▶ [YOUR GOAL]: With spelling and spacing unchanged, write out each line of the material.

━━━━━━━━━━━━━━━━━━━━━━━━━━━━━━

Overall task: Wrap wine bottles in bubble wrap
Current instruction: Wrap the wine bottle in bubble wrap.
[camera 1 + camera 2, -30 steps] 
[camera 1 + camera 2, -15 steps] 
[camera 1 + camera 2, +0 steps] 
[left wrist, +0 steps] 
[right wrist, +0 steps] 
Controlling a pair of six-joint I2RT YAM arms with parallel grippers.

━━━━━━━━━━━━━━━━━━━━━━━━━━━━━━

▶ [PROBLEM SOLUTION]:
Overall task: Wrap wine bottles in bubble wrap
Current instruction: Wrap the wine bottle in bubble wrap.
[camera 1 + camera 2, -30 steps] 
[camera 1 + camera 2, -15 steps] 
[camera 1 + camera 2, +0 steps] 
[left wrist, +0 steps] 
[right wrist, +0 steps] 
Controlling a pair of six-joint I2RT YAM arms with parallel grippers.

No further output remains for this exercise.